**About this exercise:**
Keeping every word the same, return the listing from its first line until the line holding "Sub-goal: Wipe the" has been returned as well.

▽

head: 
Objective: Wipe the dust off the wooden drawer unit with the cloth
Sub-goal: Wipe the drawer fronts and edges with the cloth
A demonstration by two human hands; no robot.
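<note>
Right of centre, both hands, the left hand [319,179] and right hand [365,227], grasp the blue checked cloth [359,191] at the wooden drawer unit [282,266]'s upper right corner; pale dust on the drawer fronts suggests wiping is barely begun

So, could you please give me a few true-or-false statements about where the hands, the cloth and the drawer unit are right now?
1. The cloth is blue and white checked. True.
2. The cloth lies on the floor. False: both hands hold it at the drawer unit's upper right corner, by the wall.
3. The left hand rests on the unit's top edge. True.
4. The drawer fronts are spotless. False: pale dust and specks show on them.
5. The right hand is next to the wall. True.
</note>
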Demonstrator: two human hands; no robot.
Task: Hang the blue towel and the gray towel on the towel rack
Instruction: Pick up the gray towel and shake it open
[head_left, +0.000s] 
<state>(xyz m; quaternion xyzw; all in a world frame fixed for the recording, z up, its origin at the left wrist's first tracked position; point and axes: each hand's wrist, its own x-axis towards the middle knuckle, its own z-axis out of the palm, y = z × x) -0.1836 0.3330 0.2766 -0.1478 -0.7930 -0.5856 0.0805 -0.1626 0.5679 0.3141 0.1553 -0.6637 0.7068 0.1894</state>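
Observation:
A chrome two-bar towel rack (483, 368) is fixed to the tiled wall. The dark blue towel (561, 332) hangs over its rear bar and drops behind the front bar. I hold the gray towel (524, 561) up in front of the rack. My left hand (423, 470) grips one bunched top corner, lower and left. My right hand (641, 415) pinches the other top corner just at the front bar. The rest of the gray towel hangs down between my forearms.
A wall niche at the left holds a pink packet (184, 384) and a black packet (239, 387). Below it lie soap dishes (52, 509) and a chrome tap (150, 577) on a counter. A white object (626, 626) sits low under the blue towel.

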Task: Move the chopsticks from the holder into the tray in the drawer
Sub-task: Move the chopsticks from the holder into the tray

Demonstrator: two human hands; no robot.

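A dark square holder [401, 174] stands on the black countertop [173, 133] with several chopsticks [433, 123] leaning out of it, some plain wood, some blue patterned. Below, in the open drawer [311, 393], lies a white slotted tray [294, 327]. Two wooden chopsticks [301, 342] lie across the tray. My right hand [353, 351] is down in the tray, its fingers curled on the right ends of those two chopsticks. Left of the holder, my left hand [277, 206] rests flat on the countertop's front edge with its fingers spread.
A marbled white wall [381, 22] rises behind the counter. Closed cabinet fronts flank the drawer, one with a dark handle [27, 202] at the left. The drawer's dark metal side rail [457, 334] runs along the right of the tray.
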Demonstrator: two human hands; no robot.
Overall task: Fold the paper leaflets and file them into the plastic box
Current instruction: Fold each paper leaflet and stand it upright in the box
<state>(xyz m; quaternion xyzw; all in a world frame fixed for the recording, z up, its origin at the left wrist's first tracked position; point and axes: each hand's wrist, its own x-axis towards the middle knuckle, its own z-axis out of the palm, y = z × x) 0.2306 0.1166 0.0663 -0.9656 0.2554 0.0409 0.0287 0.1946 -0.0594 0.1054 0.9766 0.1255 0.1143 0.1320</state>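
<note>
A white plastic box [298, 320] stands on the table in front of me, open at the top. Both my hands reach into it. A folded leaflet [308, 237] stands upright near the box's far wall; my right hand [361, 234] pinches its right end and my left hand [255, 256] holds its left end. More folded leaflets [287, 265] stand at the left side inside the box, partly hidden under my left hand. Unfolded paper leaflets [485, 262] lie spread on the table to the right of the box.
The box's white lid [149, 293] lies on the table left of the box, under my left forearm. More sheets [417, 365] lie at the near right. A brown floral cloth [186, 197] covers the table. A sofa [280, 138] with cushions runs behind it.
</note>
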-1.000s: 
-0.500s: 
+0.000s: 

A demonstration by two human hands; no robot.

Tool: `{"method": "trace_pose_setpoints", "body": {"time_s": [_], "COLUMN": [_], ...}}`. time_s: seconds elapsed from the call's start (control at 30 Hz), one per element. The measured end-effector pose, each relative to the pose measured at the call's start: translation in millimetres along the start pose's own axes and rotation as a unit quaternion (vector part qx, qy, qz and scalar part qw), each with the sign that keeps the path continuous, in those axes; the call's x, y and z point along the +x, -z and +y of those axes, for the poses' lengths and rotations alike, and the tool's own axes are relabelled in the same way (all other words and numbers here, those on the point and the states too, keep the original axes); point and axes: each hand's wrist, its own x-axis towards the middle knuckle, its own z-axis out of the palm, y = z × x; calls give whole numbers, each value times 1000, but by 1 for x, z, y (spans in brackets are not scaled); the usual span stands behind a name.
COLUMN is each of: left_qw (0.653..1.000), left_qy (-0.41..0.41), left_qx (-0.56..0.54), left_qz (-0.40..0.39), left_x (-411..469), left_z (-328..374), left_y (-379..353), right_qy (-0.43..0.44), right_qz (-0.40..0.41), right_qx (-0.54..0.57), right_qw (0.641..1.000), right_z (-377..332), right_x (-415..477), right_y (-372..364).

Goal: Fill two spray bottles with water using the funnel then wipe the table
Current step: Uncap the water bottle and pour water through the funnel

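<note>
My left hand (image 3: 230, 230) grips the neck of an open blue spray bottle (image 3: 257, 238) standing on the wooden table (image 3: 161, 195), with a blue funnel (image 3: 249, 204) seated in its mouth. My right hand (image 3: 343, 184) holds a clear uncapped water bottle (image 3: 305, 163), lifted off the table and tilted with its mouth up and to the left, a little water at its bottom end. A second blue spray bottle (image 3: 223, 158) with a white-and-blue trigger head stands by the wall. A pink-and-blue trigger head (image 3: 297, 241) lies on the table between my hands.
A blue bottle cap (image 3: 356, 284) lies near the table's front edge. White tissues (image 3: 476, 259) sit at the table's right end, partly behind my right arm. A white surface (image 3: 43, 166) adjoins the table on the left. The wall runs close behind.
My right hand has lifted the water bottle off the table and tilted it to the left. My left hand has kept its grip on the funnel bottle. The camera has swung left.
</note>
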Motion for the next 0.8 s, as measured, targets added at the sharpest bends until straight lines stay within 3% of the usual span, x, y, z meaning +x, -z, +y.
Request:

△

**Written reply:**
head: 
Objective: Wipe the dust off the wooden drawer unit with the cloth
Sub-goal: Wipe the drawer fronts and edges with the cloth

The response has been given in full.